Alzheimer's disease (AD) is involved in many biological and pathological processes. Neurochemical processes and changes causing the development of AD are of great interests for understanding the biology of AD and developing diagnosis and treatment monitoring. Currently AD diagnosis is mainly based on neuropsychological tests. One improvement that can be made is to use modern imaging technologies to look for the disease specific biomarkers. Nuclear magnetic resonance spectroscopy (NMR or MRS) is one of such techniques that can measure metabolites in the normal or disease affected brains. Therefore it has potential to reveal the neurochemical changes in AD. However, most of earlier studies suffered technological obstacles and provided limited metabolic information in AD. High resolution magic angle spinning (HRMAS) solid state NMR has been developed and tested in the investigation of metabolic changes in several brain diseases. This new method uses very small amount of intact tissue samples without destructive sample preparations, but offers the great resolution and quantitative data, extending our ability to discover AD metabolite markers. We believe that abnormal metabolic and neurochemical processes are closely related to the development and progression of AD. HRMAS NMR analysis of AD brains ex vivo may offer the great resolution and a quantitative approach to study underlying association of abnormal neurochemical processes associated to AD and to discover AD specific metabolite markers and profiles, which can be further tested in clinical AD imaging using in vivo MRS. We propose to develop a NMR/MRS based metabolomics approach that applies solid state HRMAS NMR to analysis of the control and AD brain tissue samples available at the Tissue Bank of Emory Alzheimer's Disease Research Center (ADRC) to identify potential AD specific metabolite profile and metabolite markers. Outcomes of ex vivo NMR analysis are MRS measurable AD specific metabolite profiles and markers which can be tested in patients using in vivo MRS in the sample volume selected from abnormal regions appeared in 18F-D-glucose (FDG) positron emission tomography (PET) image and high resolution structural MRI.
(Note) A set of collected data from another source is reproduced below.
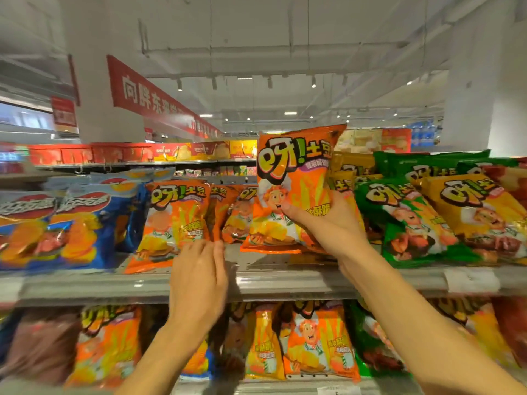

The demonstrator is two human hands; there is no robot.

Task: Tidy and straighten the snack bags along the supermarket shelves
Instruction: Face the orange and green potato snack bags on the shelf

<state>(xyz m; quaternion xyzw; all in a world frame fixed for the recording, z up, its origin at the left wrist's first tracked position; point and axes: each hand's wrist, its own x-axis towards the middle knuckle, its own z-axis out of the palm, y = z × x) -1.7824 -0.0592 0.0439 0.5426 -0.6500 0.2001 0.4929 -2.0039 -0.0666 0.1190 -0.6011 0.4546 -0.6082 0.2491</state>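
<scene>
My right hand (325, 223) grips an orange snack bag (293, 181) by its lower right part and holds it upright just above the grey shelf (273, 280). My left hand (198, 277) has straight fingers whose tips touch the bottom edge of another orange snack bag (174, 220) leaning at the shelf front. Two more orange bags (236, 212) stand behind the gap between my hands.
Blue chip bags (65, 226) fill the shelf to the left. Green bags (410, 220) and yellow bags (482, 212) lie to the right. The lower shelf holds more orange bags (316, 340). A white price tag (472, 280) sits on the shelf rail.
</scene>
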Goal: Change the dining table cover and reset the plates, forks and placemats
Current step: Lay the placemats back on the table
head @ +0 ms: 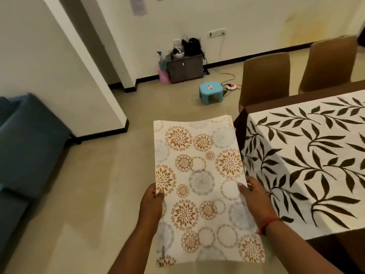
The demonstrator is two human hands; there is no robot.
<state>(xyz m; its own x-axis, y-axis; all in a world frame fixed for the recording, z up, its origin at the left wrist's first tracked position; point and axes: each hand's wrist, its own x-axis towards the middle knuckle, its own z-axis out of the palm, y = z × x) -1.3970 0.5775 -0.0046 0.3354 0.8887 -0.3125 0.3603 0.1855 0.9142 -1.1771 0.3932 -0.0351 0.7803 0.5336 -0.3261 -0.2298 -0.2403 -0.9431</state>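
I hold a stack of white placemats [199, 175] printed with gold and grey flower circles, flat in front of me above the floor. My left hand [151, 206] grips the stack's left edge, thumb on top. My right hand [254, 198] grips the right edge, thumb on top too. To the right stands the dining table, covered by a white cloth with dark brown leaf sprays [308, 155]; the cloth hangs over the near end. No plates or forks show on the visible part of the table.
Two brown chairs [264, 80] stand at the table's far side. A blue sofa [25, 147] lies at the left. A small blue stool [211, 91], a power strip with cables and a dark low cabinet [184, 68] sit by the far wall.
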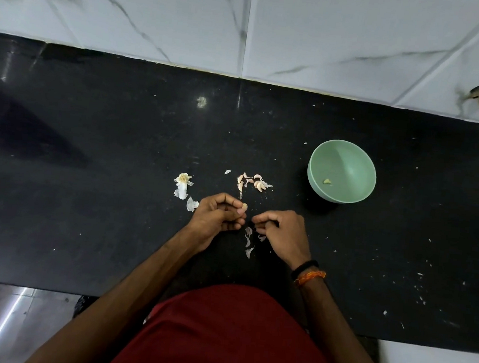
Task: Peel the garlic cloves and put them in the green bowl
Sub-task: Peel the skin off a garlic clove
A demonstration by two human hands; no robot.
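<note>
My left hand (218,212) pinches a garlic clove (244,207) between thumb and fingers, just above the black counter. My right hand (281,231) hovers close beside it with fingers curled; what it holds, if anything, I cannot make out. Thin bits of skin (247,242) lie on the counter between and below the two hands. A small pile of unpeeled cloves (254,181) rests a little beyond the hands. The green bowl (349,156) stands to the right of that pile, upright, with one peeled clove (327,182) inside.
The garlic root stub and papery skins (183,184) lie left of my left hand. The black counter (87,166) meets a white marbled tile wall (248,21) at the back. Small white flecks dot the counter at the right. The near edge runs just past my red shirt.
</note>
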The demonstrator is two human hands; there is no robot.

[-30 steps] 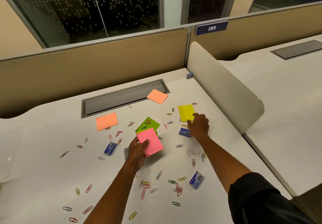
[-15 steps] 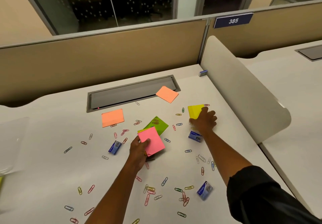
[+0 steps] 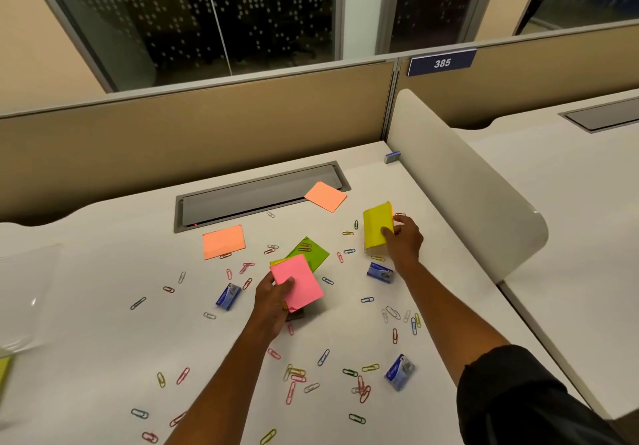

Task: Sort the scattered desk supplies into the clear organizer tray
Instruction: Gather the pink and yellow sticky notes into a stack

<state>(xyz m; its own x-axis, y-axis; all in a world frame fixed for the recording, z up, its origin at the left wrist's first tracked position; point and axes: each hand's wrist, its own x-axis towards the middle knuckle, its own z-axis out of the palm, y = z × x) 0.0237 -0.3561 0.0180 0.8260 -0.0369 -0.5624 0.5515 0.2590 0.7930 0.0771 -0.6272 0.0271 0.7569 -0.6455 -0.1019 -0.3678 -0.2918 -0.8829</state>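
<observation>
My left hand (image 3: 274,301) grips a pink sticky-note pad (image 3: 298,285) just above the desk, with a thin yellow pad edge showing behind it. A green pad (image 3: 311,252) lies on the desk right behind. My right hand (image 3: 404,242) holds a yellow sticky-note pad (image 3: 376,225), tilted up off the desk. Two orange pads (image 3: 224,240) (image 3: 325,196) lie further back. Several coloured paper clips (image 3: 292,377) are scattered over the white desk. Three small blue staple boxes (image 3: 228,296) (image 3: 379,272) (image 3: 399,372) lie among them. The clear organizer tray (image 3: 24,292) sits at the far left edge, partly cut off.
A grey cable slot (image 3: 257,194) is set into the desk's back. A curved white divider (image 3: 460,181) borders the right side, with a small blue box (image 3: 392,157) at its base. A tan partition wall (image 3: 193,126) closes the back.
My right hand closed on the yellow pad and lifted it, tilting it up off the desk. My left hand kept the pink pad. The camera view shifted.
</observation>
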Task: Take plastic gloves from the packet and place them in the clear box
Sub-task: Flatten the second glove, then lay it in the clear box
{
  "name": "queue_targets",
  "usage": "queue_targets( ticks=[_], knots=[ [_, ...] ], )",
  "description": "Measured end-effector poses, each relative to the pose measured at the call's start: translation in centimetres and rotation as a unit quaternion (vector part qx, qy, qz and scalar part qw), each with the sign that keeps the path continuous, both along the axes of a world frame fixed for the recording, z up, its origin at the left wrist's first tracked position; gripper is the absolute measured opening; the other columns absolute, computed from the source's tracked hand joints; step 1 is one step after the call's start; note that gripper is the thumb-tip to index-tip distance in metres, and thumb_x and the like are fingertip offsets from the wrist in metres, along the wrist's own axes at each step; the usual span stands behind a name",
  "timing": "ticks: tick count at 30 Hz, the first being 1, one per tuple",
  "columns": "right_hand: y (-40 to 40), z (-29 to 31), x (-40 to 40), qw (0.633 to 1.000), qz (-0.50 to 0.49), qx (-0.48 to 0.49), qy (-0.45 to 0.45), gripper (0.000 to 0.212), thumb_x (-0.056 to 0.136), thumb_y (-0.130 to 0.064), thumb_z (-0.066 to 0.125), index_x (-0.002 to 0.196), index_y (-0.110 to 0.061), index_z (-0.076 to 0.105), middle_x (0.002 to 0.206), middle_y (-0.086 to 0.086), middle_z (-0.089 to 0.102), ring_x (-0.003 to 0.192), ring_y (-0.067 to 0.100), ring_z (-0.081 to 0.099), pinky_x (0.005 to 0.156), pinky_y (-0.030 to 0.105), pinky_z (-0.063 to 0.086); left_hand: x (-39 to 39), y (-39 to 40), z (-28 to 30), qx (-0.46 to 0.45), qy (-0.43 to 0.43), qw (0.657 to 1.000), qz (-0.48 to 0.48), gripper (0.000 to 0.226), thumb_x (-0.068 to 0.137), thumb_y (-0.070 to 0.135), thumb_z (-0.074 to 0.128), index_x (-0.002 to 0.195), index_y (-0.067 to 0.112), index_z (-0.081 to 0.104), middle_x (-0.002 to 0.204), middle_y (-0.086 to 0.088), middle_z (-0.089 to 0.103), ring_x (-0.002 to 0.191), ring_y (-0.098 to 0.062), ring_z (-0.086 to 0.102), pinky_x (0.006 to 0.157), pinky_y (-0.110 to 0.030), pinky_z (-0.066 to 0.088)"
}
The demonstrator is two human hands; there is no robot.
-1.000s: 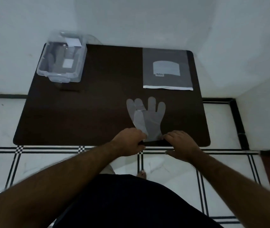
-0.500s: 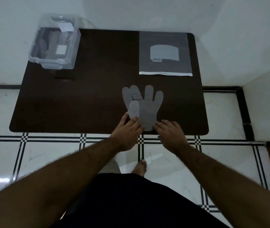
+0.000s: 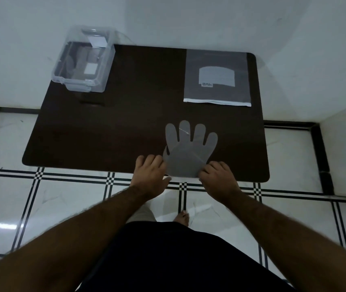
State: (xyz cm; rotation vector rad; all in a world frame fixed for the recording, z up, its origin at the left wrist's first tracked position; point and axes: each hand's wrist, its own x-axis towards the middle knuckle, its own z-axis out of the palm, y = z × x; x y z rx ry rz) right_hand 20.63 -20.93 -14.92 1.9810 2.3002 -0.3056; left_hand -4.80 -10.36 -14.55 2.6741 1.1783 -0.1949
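Left hand (image 3: 150,172) and right hand (image 3: 218,178) each with grip pinched on cuff edges of thin translucent plastic glove (image 3: 189,151), lying flat, five fingers spread, at near edge of dark matte table (image 3: 108,127). Further: flat grey packet (image 3: 217,77) far right; rigid clear box (image 3: 84,62) far left, gloves inside.

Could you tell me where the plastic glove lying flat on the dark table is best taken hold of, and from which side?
Probably at the cuff of the plastic glove, from the table's near edge. The cuff slightly overhangs that edge between the left hand and right hand, so a pinch there could get under the flat film; its fingers lie flush.
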Motion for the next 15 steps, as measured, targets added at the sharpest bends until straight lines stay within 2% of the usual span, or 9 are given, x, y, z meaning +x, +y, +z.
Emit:
queue_targets(
  ticks=[3, 4, 6, 8, 10, 12, 15],
  knots=[
    [0.0, 0.5, -0.3, 0.999, -0.009, 0.026, 0.025, 0.014, 0.092, -0.028, 0.078, 0.104, -0.021, 0.075, 0.109, 0.004, 0.076, 0.106, 0.025, 0.068, 0.097, 0.047, 0.055, 1.5, -0.7, 0.3, -0.002, -0.020, 0.999, -0.049, 0.074, 0.088, 0.069, 0.068, 0.144, 0.022, 0.057, 0.149, -0.005, 0.056, 0.140, -0.030, 0.050, 0.113, -0.059, 0.036],
    [0.1, 0.8, -0.4, 0.998, -0.012, 0.040, 0.038, 0.013, 0.093, -0.029, 0.077, 0.103, -0.021, 0.075, 0.108, 0.004, 0.076, 0.106, 0.025, 0.069, 0.097, 0.047, 0.055, 2.0, -0.9, 0.3, -0.003, -0.013, 0.998, -0.063, 0.077, 0.088, 0.069, 0.068, 0.147, 0.022, 0.056, 0.154, -0.005, 0.054, 0.145, -0.030, 0.046, 0.115, -0.061, 0.034],
    [0.5, 1.6, -0.3, 0.995, -0.021, 0.064, 0.067, 0.013, 0.097, -0.031, 0.069, 0.104, -0.022, 0.074, 0.108, 0.002, 0.076, 0.106, 0.024, 0.068, 0.098, 0.045, 0.054, 2.8, -1.1, 0.3, -0.018, -0.008, 0.998, -0.067, 0.069, 0.092, 0.063, 0.070, 0.147, 0.023, 0.059, 0.154, -0.002, 0.057, 0.150, -0.029, 0.044, 0.119, -0.064, 0.029],
    [1.1, 2.5, -0.1, 0.992, -0.028, 0.082, 0.094, 0.017, 0.101, -0.034, 0.060, 0.103, -0.023, 0.073, 0.107, 0.000, 0.074, 0.106, 0.021, 0.067, 0.099, 0.043, 0.052, 3.0, -1.0, 0.4, -0.018, -0.035, 0.998, -0.049, 0.045, 0.097, 0.050, 0.069, 0.134, 0.025, 0.067, 0.142, 0.000, 0.067, 0.143, -0.027, 0.051, 0.119, -0.062, 0.028],
    [1.8, 3.6, 0.4, 0.987, -0.024, 0.107, 0.121, 0.018, 0.102, -0.033, 0.058, 0.101, -0.021, 0.072, 0.103, 0.001, 0.073, 0.102, 0.019, 0.066, 0.097, 0.041, 0.052, 3.0, -0.6, 0.9, 0.005, -0.080, 0.997, -0.014, 0.022, 0.101, 0.039, 0.062, 0.115, 0.026, 0.073, 0.121, 0.004, 0.075, 0.127, -0.023, 0.061, 0.113, -0.054, 0.031],
    [2.8, 5.0, 0.9, 0.980, -0.020, 0.125, 0.156, 0.014, 0.102, -0.028, 0.061, 0.098, -0.020, 0.072, 0.096, 0.000, 0.071, 0.093, 0.017, 0.064, 0.091, 0.039, 0.052, 3.1, 0.3, 2.0, 0.013, -0.115, 0.993, 0.021, 0.017, 0.103, 0.036, 0.058, 0.105, 0.028, 0.073, 0.108, 0.009, 0.076, 0.114, -0.018, 0.064, 0.106, -0.047, 0.031],
    [4.8, 7.9, 1.5, 0.969, -0.041, 0.128, 0.209, 0.011, 0.099, -0.027, 0.067, 0.094, -0.020, 0.072, 0.086, -0.004, 0.068, 0.079, 0.011, 0.060, 0.077, 0.037, 0.056, 3.2, 2.4, 4.4, 0.002, -0.154, 0.987, 0.050, 0.018, 0.105, 0.036, 0.055, 0.107, 0.032, 0.072, 0.103, 0.013, 0.073, 0.107, -0.012, 0.062, 0.100, -0.041, 0.030]
  ],
)
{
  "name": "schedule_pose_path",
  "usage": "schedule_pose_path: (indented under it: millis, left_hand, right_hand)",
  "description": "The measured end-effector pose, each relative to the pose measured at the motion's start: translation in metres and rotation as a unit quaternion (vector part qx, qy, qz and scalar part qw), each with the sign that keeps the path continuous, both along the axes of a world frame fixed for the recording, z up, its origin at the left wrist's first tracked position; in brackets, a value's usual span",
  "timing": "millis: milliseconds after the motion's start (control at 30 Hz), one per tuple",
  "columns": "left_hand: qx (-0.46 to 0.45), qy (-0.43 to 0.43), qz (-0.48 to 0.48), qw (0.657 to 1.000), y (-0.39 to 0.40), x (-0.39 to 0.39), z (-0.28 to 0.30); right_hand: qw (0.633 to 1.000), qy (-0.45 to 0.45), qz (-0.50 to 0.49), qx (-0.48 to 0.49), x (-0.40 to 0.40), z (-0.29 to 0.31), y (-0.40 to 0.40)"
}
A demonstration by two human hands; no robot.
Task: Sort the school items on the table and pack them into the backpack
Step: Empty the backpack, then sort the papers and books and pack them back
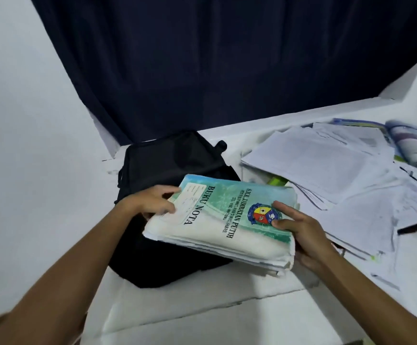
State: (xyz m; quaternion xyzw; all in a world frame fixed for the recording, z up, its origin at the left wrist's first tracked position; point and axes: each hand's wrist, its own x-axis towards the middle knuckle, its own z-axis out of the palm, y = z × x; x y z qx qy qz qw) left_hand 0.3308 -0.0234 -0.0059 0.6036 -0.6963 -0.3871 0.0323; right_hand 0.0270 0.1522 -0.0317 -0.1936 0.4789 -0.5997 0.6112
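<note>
A black backpack [162, 165] lies on the white table [202, 307] at centre left. Over its near side I hold a thick stack of notebooks [217, 220]; the top one has a green and white cover printed "BUKU NOTA". My right hand [299, 230] grips the stack's right end, thumb on the cover and fingers underneath. At the stack's left end my left hand [152, 201] holds the corner, fingers lying on the cover next to the backpack's opening. The stack hides the opening itself.
A loose heap of white printed papers [339, 170] spreads across the table's right side, with coloured books [411, 143] at the far right and a dark pen [416, 226] on the sheets. A dark blue curtain [227, 58] hangs behind.
</note>
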Motion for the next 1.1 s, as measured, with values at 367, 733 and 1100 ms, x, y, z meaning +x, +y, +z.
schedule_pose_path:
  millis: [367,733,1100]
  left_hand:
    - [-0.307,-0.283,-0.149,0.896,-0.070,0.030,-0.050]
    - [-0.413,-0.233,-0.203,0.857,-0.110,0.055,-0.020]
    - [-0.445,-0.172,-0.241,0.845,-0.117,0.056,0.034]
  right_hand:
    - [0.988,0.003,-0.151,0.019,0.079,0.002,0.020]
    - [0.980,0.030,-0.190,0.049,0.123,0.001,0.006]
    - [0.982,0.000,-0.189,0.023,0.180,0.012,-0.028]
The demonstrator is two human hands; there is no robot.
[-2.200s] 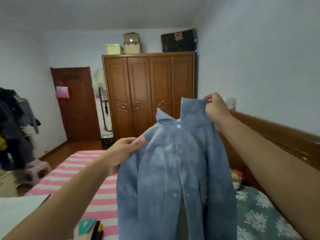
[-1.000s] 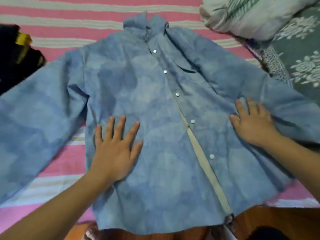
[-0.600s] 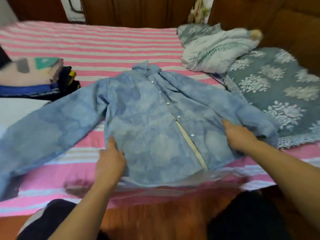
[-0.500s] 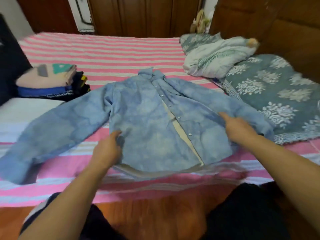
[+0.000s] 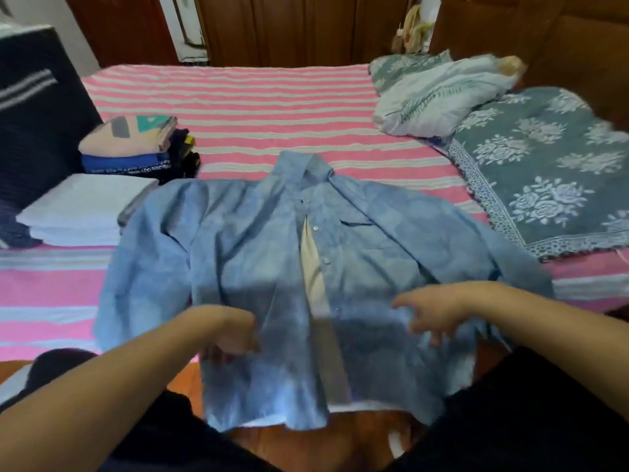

The Specific Aims of this project are following: 1. To obtain the metabolite profiles of control and AD brain tissues using HRMAS NMR followed by characterizing and quantifying metabolite for investigation of differences of metabolite profiles from the postmortem control and AD brains and from the different cortical areas of AD brains;2. To analyze neurochemical changes of AD brain by comparing the metabolite profiles of control and AD brains and to examine their correlation to immunohistochemical analysis and to determine the AD specific metabolic profile and potential NMR detectable AD metabolite markers using a statistical predictive model;3. To test whether AD specific metabolite profiles obtained from HRAMS NMR can be also found in controls and AD patients using sample regions determined by abnormal regions found in PET and MRI.
Nuclear magnetic resonance spectroscopy (NMR or MRS) is an analytical method that can characterize and measure chemicals, or metabolites, in the normal or disease affected brains and identify disease specific biomarkers. We propose to develop an NMR-MRS based metabolomics approach that applies High Resolution Magic Spin Angle (HRMAS) solid state NMR to analyze Alzheimer's disease (AD) brain tissue samples to identify AD specific metabolic markers, then to test those in AD patients using in vivo MRS. AD is a disease involved in many biological and pathological processes. Neurochemical processes and changes causing the development of amyloid plaques and AD are of great interests for understanding the biology of AD and its diagnosis and treatment. Combining the abilities of high resolution and quantitative analysis of biological samples ex vivo and imaging-guided non-invasive examination of live animals and human in vivo, this project is aimed to deliver a translational and clinical applicable metabolomics approach for improving the diagnosis and clinical management of AD.